Data records ::
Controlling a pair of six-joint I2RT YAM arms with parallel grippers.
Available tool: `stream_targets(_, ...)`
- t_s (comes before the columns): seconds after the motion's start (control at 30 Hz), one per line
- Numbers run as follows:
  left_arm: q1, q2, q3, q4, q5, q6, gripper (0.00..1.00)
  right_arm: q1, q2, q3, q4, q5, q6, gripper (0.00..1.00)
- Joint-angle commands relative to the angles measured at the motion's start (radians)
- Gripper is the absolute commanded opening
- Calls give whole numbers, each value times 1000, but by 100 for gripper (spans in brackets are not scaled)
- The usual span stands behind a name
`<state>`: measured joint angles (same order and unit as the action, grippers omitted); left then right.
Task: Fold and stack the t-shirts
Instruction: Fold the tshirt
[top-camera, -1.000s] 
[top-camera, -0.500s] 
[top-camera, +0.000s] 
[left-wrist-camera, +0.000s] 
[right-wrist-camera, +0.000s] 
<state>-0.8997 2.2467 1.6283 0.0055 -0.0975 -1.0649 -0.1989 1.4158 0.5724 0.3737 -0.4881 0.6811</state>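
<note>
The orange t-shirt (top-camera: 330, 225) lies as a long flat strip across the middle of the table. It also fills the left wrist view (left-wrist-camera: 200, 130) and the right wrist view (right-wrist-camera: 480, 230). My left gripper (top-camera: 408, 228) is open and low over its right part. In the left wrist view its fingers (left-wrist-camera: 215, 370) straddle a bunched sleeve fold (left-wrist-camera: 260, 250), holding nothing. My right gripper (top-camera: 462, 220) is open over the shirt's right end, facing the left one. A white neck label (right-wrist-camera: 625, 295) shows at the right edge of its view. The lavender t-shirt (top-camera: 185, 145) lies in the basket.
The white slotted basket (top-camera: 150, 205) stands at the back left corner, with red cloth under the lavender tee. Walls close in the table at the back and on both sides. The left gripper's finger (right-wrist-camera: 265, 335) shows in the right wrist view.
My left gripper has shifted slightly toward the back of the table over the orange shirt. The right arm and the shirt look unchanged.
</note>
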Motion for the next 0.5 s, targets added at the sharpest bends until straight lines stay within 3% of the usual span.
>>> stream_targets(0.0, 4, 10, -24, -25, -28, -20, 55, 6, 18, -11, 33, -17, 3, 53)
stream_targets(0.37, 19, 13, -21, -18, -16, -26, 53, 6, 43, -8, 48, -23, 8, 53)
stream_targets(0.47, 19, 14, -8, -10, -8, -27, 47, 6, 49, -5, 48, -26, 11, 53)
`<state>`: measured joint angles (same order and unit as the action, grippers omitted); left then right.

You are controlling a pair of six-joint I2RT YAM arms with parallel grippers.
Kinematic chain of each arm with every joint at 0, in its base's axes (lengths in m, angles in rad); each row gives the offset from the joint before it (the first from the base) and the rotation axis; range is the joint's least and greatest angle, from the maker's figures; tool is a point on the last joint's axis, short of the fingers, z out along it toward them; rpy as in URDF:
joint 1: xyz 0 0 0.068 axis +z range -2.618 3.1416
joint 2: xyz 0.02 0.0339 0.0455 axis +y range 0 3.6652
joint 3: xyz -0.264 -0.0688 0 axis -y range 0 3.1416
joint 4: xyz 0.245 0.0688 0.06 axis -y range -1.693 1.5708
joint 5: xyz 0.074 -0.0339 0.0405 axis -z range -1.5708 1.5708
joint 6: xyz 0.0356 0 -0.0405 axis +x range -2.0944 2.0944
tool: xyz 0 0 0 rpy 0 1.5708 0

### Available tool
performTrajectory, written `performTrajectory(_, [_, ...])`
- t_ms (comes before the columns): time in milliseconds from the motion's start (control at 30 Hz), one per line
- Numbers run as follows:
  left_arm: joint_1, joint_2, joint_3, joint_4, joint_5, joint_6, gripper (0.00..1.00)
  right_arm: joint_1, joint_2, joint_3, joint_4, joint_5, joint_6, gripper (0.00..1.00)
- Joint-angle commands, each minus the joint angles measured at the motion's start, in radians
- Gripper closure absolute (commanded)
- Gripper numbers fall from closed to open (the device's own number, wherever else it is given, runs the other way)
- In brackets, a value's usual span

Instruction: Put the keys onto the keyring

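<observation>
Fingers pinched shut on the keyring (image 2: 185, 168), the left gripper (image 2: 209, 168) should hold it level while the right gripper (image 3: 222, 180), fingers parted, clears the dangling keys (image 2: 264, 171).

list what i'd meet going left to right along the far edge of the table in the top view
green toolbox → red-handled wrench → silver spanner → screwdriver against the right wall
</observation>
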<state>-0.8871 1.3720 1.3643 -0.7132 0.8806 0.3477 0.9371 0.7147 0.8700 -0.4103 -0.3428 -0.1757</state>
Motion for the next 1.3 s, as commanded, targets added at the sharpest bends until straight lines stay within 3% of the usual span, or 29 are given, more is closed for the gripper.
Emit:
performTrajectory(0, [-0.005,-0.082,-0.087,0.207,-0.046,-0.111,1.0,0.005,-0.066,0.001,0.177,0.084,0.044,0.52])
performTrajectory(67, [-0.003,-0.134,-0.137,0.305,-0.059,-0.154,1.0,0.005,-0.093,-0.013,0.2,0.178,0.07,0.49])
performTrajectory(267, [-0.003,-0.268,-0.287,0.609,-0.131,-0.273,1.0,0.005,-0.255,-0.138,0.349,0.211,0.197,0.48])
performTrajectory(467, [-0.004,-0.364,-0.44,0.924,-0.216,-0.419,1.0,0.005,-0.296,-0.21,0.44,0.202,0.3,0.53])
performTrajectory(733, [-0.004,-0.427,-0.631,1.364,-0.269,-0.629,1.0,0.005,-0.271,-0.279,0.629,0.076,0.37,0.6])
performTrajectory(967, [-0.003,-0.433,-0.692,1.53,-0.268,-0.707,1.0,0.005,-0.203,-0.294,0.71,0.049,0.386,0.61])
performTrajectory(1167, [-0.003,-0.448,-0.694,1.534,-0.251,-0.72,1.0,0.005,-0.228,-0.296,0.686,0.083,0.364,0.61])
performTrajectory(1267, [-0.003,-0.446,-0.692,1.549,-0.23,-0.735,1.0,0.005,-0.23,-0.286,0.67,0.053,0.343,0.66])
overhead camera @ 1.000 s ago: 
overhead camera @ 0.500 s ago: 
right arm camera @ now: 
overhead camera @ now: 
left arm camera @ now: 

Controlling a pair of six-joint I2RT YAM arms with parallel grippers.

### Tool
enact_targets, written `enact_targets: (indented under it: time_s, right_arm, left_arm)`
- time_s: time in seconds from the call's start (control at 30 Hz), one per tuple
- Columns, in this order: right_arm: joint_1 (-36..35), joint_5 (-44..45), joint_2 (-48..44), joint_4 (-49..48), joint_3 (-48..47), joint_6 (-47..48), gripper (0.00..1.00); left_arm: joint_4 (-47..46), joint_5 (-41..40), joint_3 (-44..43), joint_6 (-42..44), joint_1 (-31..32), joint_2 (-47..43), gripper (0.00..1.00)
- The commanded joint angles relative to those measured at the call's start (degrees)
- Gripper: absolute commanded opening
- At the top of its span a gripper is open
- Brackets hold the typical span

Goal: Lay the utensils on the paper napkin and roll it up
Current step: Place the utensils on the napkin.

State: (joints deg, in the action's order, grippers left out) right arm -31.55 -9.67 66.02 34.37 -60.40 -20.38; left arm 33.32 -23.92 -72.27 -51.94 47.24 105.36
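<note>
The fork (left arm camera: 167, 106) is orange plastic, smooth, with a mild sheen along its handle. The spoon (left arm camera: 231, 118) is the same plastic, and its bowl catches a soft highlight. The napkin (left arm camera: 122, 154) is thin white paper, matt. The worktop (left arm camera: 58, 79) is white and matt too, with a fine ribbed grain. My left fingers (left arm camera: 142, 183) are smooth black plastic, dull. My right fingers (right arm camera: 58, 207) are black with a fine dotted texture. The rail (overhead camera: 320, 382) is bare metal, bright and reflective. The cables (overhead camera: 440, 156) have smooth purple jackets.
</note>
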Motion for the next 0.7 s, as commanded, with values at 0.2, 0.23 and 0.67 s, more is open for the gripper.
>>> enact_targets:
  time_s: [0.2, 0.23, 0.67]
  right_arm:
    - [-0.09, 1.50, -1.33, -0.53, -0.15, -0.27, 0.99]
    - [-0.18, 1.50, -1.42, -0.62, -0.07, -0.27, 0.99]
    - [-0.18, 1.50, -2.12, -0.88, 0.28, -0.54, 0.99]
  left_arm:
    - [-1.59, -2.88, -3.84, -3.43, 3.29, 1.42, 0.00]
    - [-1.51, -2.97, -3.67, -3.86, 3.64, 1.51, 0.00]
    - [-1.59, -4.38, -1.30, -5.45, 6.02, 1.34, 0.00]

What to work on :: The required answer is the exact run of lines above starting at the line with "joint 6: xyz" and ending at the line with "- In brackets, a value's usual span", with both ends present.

Response to the task ::
joint 6: xyz 0.0356 0 -0.0405 axis +x range -2.0944 2.0944
tool: xyz 0 0 0 rpy 0 1.5708 0

### Available tool
performTrajectory, written `performTrajectory(_, [_, ...])`
- t_ms (comes before the columns): time in milliseconds from the motion's start (control at 30 Hz), one per line
- Numbers run as follows:
  left_arm: joint_1, joint_2, joint_3, joint_4, joint_5, joint_6, gripper (0.00..1.00)
  right_arm: joint_1, joint_2, joint_3, joint_4, joint_5, joint_6, gripper (0.00..1.00)
- Joint-angle commands, each minus the joint angles measured at the motion's start, in radians
- Gripper closure absolute (commanded)
- Gripper numbers fall from closed to open (the device's own number, wherever else it is given, runs the other way)
- In brackets, a value's usual span

The exercise is now complete.